Assigned task:
Go through the data line by line from the top, retyping each exactly, and end with the line that contains "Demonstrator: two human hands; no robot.".

Supplied information:

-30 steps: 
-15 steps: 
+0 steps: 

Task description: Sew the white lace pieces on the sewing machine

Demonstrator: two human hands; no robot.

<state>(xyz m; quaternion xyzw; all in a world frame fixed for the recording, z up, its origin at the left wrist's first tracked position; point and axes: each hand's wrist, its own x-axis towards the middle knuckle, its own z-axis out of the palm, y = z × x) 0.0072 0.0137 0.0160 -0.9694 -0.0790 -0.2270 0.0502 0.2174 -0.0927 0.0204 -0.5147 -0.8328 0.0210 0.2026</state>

Solution to this task:
-30 steps: 
-15 steps: 
+0 steps: 

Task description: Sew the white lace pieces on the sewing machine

Demonstrator: two human hands; no robot.

Nothing remains to add to the answer.